Detik berikutnya Raka sudah bangkit untuk melaksanakan strateginya. Ayu tak bisa mencegah. Dia hanya bisa memandang punggung Raka yang menghilang saat lelaki itu memelesat keluar untuk mengalihkan perhatian para tentara.
Begitu terdengar rentetan tembakan berdesing di udara,
Ayu dan beberapa wanita yang ada di situ berhamburan keluar.
Mereka berlomba-lomba berlari menerobos pagar berduri. Desingan peluru yang terlontar dari senjata api pun mewarnai pelarian mereka. Bola timah panas yang beterbangan berhasil menghujam punggung beberapa kawannya. Ayu tidak melihat ke belakang. Yang dia pikirkan bagaimana dia bertahan hidup dan selamat dari cengkeraman para biadab—tentara Jepang—agar usaha dan pengorbanan Raka tidak sia-sia.

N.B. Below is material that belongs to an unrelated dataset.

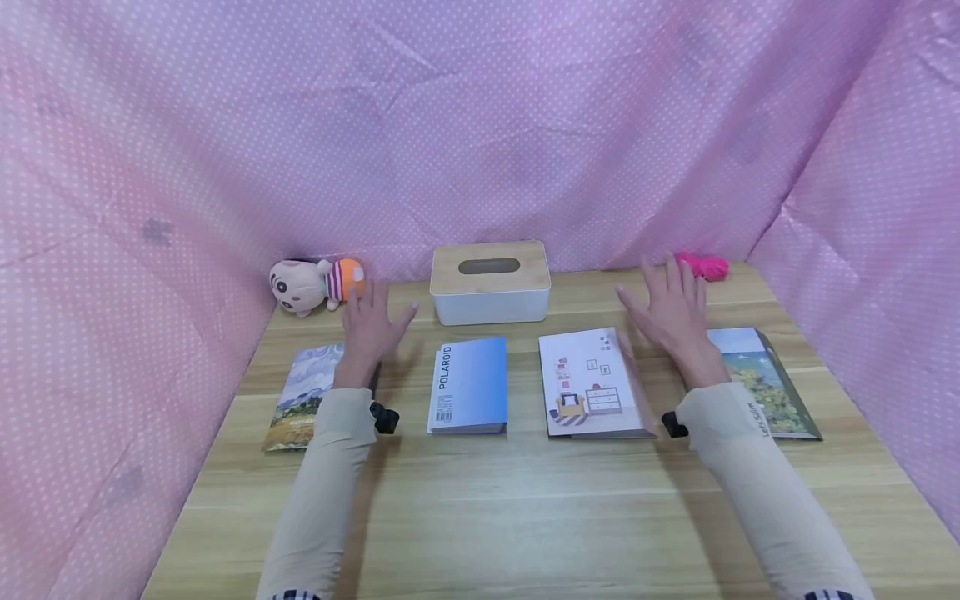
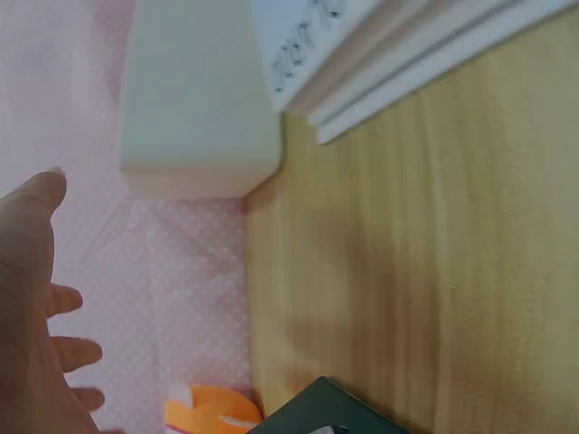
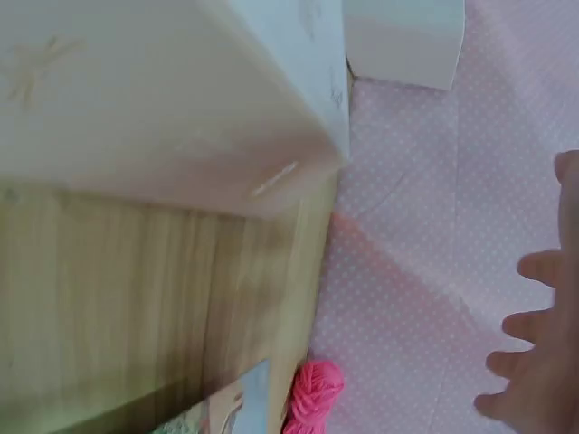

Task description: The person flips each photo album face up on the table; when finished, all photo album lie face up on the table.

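Blue book [image 1: 472,385] lies before the tissue box [image 1: 491,307], white book [image 1: 588,375] front-right of it — left hand [image 1: 371,333] and right hand [image 1: 675,323] flank the box, each grip released.

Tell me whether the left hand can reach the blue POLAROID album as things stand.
Probably yes: the left hand holds nothing, and the blue POLAROID album is to its right with nothing visible standing between them. The tissue box is beyond the album, so it seems out of the way.

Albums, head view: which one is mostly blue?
The POLAROID album, second from left; the leftmost album and rightmost album show landscapes, the white album drawn furniture.
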A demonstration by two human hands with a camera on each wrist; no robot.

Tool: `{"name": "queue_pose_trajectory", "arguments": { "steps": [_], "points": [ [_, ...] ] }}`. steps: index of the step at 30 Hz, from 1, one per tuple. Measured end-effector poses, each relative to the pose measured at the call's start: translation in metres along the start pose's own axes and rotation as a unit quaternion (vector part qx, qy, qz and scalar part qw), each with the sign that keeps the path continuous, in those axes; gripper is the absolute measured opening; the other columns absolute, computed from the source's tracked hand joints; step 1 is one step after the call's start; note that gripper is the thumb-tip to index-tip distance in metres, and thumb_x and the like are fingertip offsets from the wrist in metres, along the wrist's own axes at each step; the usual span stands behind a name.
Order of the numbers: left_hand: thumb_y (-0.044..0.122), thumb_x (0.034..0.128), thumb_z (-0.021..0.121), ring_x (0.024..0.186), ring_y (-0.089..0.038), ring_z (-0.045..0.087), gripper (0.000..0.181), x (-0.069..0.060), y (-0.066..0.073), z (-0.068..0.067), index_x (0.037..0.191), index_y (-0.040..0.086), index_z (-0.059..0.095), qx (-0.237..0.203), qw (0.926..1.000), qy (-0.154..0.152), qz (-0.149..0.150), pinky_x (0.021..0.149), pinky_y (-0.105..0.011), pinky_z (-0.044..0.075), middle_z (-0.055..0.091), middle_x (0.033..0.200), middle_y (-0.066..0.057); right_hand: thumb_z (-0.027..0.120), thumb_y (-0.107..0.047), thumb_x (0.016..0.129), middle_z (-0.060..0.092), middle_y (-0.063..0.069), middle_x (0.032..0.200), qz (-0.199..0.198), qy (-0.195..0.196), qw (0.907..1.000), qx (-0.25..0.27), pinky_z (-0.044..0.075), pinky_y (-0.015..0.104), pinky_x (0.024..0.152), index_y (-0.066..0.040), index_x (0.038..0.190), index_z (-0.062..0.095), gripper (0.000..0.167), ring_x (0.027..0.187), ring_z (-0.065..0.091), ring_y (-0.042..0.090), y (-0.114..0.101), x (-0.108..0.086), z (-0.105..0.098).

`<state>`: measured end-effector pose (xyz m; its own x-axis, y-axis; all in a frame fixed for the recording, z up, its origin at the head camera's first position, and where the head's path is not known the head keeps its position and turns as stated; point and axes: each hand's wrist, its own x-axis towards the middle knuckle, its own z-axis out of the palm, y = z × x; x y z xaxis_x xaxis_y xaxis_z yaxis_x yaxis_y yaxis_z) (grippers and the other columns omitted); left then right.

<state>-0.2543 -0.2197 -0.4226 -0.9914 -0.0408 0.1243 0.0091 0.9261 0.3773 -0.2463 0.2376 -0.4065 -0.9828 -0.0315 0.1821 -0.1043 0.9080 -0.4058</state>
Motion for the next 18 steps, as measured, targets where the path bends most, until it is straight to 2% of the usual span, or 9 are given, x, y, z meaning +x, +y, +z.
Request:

Ayu berlari menembus hutan yang mengelilingi pos penjagaan tentara Jepang. Luka di pahanya akibat goresan duri di pagar tidak diindahkan. Ayu hanya melihat ke depan sambil terus berlari sampai tubuhnya tidak kuat lagi sehingga akhirnya ia tersungkur. Ayu meringis menahan perih. Napasnya tersengal berusaha meraup udara ke dalam paru-paru. Baru saat itu Ayu menengok ke belakang. Sepi. Tidak ada yang mengikutinya, apakah hanya dia yang berhasil lolos?
Mas Raka ... terima kasih ... akan kubalaskan jasamu. Setelah beristirahat sejenak mengumpulkan tenaga, Ayu bangkit dan menapakkan kaki telanjangnya lagi menembus ke dalamnya hutan.
Raka menyerang pertahanan serdadu Jepang. Perlawanan tunggalnya sangat mudah dilumpuhkan oleh tentara Jepang. Raka tertembak di bagian kaki kanan dan diseret menuju ke ruangan tahanan.
Seorang serdadu yang terlihat berpangkat dari banyaknya bintang yang dia kenakan masuk ke ruang tahanan yang pengap. Raka disekap di situ. Wajahnya yang rupawan sekarang sudah susah dikenali karena keringat, darah dan debu yang bercampur menjadi satu. Luka lebam di pinggir mata membuat matanya tidak bisa dibuka.
Begitu ditangkap, Raka dipukul dan didera oleh para penjaga Jepang tanpa ampun. Serdadu-serdadu itu sangat senang. Seolah mendapatkan tikus yang datang sendiri ke perangkapnya.
"Beritahu Letnan Sato kita sudah mendapatkan buro- nannya!" perintah komandan di kompi itu.
Raka tidak asing mendengar nama itu. Sato ... dia pasti orang yang membunuh Dewa malam itu.